I don't know the OP's context, but I have to agree with you. In no reality that I've been in has this been true.
Could it be he's confusing electron with native?
Easy enough to disprove those that say browser based apps are inherently slow. Modern JS is significantly more optimized and faster than most other loosely typed runtimes, e.g python.
WebGPU will just close the gap further.
Anyway you can write highly optimized native code and deploy to browser via WASM anyway. No reason at all to deal with OS quirks. WASM compilation will get better and better over time
Hardly reducing any gap.
Unrelated, I sure am glad I can turn off CSS in my browser because that font was terrible on the eyes.
A comment on Wayland stood out, namely that it's
> barley supported
I'm still unclear whether that's a typo, or a snide remark :)
On TFA's TL;DR on the "why", though, I'd mostly agree: we have HTML/CSS/JS as desktop UI, because having a single to track is better than having to support at least three (Win, Mac, X11) GUI frameworks. It's the least bad option, even if that means that the underlying OS just becomes a facilitator for Electron.

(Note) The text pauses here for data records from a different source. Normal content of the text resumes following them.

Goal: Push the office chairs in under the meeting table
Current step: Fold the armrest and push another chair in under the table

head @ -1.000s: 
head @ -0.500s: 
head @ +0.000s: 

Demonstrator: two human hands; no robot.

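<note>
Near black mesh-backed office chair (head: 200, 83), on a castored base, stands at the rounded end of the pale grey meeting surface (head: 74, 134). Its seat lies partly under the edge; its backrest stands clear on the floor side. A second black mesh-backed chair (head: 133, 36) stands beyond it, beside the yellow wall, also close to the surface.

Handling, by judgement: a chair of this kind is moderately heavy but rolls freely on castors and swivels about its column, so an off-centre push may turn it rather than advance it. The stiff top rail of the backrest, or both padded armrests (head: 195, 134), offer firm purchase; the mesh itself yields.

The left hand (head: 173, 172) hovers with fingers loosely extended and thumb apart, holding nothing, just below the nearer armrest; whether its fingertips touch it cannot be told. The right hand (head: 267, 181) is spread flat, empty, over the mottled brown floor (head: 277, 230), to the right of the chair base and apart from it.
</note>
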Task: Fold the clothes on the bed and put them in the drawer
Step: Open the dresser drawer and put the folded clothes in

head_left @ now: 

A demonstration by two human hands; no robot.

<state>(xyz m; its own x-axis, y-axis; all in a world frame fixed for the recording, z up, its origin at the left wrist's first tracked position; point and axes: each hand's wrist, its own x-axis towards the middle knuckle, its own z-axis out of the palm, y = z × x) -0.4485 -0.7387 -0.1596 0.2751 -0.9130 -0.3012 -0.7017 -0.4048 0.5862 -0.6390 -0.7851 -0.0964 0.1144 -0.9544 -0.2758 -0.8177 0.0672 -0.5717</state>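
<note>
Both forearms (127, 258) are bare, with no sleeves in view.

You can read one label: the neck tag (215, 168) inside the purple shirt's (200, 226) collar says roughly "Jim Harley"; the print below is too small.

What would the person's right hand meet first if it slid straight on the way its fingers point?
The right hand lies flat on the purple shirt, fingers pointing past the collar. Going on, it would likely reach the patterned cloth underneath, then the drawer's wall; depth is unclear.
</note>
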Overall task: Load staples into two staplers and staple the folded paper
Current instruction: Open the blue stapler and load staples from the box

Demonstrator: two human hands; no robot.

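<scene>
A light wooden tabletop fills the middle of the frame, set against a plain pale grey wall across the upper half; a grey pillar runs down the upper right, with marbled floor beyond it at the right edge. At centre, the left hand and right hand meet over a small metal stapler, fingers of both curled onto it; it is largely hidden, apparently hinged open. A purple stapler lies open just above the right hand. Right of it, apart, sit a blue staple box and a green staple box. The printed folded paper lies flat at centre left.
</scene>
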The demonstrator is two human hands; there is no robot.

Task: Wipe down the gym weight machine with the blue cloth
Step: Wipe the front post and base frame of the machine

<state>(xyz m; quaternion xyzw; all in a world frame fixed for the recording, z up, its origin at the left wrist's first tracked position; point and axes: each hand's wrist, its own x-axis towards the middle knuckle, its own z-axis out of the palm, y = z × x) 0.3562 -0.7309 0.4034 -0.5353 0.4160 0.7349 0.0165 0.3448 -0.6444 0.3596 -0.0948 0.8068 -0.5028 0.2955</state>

What depresses me is that Electron is essentially the new Emacs, and JS the new Lisp.
There was a sudden explosion of client platforms in the mid-2000's and the existing solutions for cross-platform UI were expensive and slow-to-modernize (QT), poorly suited to applications (game engines), or outright murdered (Flash).
But HTML/CSS/JS SPA's were becoming a mature application platform in browsers during that same time, and brought with it a huge generation of new developers that learned on those technologies first. When demand swung back to desktop apps, they brought their tech stack with them.
You can make arguments for whatever technical merits you want, but they're all just differences seen in hindsight. It was mostly just a de facto win.